Looking For That First Summer Job? Lifeguard Shortage Slows Pool Openings Across Austin
Soon one of the only options for relief from the scorching Central Texas summer heat will be heaving yourself into a big ol’ cannonball at your local swimming pool.
But after a yearlong hiring freeze because of the pandemic, Austin is facing a shortage of lifeguards to staff those pools. Capacity restrictions during the pandemic also reduced the size of training classes from about 50 people to no more than 10.
Jodi Jay, the aquatics division manager for the city's Parks and Recreation Department, said it’s a balancing act between opening pools and training new guards. That’s made even more difficult because some of the guards who would normally train new hires are the ones currently on guard at area pools.
“I can’t take all the people that are instructors and pull them out of the pools and their lifeguarding shift to go do a lifeguard class, because that would then impact my ability to open the pools that we do have open,” she said.
The city has about a third of the number of lifeguards it employed back in 2019. Jay said it's working to bring on new hires and to recruit returning lifeguards by offering cash incentives to take on managerial positions.
The city is currently operating seven pools across town: Bartholomew, Barton Springs, Big Stacy, Deep Eddy, Govalle, Shipe and Springwoods. It plans to open the Dittmar and Balcones pools this weekend.

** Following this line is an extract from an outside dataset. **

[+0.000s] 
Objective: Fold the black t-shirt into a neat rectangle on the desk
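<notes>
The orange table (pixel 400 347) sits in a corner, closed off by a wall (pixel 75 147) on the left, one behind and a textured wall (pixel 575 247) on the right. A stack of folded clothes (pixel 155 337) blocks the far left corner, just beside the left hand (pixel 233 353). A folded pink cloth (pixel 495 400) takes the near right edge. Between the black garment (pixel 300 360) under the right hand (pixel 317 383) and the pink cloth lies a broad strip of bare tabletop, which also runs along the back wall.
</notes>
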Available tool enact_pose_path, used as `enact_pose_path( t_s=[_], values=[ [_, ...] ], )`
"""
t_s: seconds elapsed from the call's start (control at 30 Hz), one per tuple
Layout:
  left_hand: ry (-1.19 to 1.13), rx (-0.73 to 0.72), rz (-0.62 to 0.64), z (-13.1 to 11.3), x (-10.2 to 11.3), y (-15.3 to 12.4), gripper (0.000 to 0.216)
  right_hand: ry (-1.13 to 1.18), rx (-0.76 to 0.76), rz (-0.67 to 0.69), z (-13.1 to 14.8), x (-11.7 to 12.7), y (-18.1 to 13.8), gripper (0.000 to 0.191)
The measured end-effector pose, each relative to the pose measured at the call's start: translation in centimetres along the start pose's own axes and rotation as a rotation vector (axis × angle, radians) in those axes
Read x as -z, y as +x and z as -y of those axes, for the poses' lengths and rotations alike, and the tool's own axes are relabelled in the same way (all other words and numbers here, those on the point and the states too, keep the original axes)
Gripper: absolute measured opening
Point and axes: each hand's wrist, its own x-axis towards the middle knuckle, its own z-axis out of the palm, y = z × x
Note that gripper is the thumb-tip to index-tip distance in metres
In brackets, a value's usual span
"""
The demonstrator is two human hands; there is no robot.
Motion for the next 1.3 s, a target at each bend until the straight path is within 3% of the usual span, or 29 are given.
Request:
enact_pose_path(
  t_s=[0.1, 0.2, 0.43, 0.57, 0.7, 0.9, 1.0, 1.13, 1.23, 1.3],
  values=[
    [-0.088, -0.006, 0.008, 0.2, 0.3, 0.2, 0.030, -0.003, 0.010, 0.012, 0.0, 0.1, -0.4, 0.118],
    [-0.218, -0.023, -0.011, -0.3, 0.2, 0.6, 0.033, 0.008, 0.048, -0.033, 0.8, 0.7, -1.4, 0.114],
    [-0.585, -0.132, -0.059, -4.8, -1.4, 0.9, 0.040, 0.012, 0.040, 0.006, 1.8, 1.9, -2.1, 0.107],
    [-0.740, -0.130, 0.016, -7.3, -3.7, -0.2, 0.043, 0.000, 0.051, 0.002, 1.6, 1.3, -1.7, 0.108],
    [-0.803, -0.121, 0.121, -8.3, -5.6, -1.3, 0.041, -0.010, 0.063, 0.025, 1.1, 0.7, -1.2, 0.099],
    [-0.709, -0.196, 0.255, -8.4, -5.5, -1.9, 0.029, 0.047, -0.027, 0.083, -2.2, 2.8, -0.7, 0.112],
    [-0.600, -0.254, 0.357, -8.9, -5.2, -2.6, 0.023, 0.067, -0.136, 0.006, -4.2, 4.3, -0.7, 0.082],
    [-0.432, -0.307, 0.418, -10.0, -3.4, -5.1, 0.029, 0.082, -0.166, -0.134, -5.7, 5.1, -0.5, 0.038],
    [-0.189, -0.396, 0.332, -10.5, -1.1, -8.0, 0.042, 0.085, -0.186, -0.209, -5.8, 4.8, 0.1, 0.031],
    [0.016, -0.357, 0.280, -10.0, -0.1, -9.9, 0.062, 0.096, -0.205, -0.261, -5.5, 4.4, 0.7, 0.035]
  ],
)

Another hurdle has been maintenance and repairs to aquatic facilities after February’s winter storm, further limiting the ability to host training classes for new lifeguards.

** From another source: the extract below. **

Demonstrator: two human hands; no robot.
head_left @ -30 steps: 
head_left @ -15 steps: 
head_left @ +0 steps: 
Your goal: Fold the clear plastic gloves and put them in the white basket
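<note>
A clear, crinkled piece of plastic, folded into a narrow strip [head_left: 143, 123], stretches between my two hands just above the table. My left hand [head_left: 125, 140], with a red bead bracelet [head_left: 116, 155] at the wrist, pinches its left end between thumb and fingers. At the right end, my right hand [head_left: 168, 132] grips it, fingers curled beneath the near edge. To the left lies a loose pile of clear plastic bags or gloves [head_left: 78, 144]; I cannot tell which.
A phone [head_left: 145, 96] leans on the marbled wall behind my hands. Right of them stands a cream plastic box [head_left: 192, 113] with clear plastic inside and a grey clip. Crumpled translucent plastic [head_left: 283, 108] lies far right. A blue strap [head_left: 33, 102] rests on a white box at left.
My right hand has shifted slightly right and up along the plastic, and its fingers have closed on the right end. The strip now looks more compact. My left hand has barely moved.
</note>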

“There’s not one facility in our system, in all 45 of our locations, that did not have storm damage,” Jay said.
There are no solid plans yet about future opening dates for other pools, but Jay said she anticipates at least three more pool openings this month.
Even more pools could be open by summer’s end, but Jay said that really depends on how many lifeguards are available.
“We are going to open as many pools as possible," she said. "It might not be when we’re used to them opening, but we are going to get there."